*YOUR INSTRUCTIONS*: Set down exactly the lines of the listing below, please, beginning with the first and ending with the line that holds "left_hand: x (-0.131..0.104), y".

*SUPPLIED INFORMATION*:
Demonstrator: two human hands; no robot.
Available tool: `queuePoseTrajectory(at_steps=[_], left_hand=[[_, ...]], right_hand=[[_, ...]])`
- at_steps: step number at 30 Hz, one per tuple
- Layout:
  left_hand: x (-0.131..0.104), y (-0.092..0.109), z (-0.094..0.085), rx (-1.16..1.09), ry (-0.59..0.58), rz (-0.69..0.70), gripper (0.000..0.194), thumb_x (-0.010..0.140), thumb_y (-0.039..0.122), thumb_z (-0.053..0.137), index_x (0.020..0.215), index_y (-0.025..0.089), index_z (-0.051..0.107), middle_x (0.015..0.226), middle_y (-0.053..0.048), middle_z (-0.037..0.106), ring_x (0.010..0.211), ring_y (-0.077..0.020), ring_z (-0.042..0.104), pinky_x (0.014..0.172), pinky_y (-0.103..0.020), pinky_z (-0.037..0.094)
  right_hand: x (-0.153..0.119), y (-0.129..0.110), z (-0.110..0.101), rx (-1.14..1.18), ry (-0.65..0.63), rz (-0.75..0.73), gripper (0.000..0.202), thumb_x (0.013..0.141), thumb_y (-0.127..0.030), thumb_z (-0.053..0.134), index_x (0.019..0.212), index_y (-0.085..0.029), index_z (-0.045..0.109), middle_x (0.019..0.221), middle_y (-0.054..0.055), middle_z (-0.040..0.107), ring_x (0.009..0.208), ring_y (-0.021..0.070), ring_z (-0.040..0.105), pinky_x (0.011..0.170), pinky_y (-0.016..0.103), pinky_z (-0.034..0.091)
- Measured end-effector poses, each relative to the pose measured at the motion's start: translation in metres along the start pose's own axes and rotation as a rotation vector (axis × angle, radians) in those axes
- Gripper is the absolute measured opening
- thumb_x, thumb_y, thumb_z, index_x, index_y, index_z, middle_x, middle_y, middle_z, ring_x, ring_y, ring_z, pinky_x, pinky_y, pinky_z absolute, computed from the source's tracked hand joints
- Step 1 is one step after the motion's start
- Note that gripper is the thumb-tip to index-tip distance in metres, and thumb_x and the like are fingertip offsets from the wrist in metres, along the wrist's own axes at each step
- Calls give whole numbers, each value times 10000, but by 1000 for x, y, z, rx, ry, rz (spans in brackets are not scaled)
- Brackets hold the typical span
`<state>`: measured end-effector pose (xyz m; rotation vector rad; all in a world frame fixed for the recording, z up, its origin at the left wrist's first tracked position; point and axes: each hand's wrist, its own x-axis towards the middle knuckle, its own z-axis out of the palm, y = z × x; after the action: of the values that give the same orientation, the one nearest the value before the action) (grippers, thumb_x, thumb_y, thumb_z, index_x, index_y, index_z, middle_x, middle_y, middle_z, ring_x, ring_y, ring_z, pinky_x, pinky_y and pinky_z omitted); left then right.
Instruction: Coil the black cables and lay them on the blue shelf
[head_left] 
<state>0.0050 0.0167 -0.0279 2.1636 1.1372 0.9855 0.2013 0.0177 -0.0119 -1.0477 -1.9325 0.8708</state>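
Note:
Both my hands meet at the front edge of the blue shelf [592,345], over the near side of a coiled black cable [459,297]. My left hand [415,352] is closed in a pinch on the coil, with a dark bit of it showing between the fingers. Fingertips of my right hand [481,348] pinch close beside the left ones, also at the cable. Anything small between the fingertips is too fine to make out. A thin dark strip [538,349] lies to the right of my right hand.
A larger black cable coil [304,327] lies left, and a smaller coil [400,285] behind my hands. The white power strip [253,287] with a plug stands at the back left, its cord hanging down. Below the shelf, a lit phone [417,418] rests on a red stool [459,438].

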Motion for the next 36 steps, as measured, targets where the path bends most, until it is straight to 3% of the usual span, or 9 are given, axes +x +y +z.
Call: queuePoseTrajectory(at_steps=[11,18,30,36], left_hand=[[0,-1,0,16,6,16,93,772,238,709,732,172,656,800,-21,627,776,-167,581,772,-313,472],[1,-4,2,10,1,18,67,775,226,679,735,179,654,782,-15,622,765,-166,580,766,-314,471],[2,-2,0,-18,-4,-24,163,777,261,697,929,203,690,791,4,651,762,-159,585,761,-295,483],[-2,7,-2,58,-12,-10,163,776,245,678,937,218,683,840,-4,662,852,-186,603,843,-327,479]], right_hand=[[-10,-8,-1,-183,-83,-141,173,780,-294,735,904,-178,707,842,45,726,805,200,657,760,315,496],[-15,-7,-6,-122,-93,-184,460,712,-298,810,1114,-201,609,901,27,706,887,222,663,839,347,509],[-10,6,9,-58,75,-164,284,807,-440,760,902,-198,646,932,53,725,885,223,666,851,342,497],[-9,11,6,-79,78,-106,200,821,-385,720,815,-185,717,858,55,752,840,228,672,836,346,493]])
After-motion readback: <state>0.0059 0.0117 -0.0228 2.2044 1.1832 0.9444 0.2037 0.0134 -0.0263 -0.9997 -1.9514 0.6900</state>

*ANSWER SPACE*:
Demonstrator: two human hands; no robot.
Available tool: `queuePoseTrajectory(at_steps=[_], left_hand=[[_, ...]], right_hand=[[_, ...]])`
- at_steps: step number at 30 Hz, one per tuple
- Layout:
  left_hand: x (-0.131..0.104), y (-0.092..0.109), z (-0.094..0.085), rx (-1.16..1.09), ry (-0.59..0.58), rz (-0.69..0.70), gripper (0.000..0.194), thumb_x (-0.010..0.140), thumb_y (-0.039..0.122), thumb_z (-0.053..0.137), index_x (0.020..0.215), index_y (-0.025..0.089), index_z (-0.051..0.107), middle_x (0.015..0.226), middle_y (-0.053..0.048), middle_z (-0.037..0.106), ring_x (0.010..0.211), ring_y (-0.077..0.020), ring_z (-0.042..0.104), pinky_x (0.014..0.172), pinky_y (-0.103..0.020), pinky_z (-0.037..0.094)

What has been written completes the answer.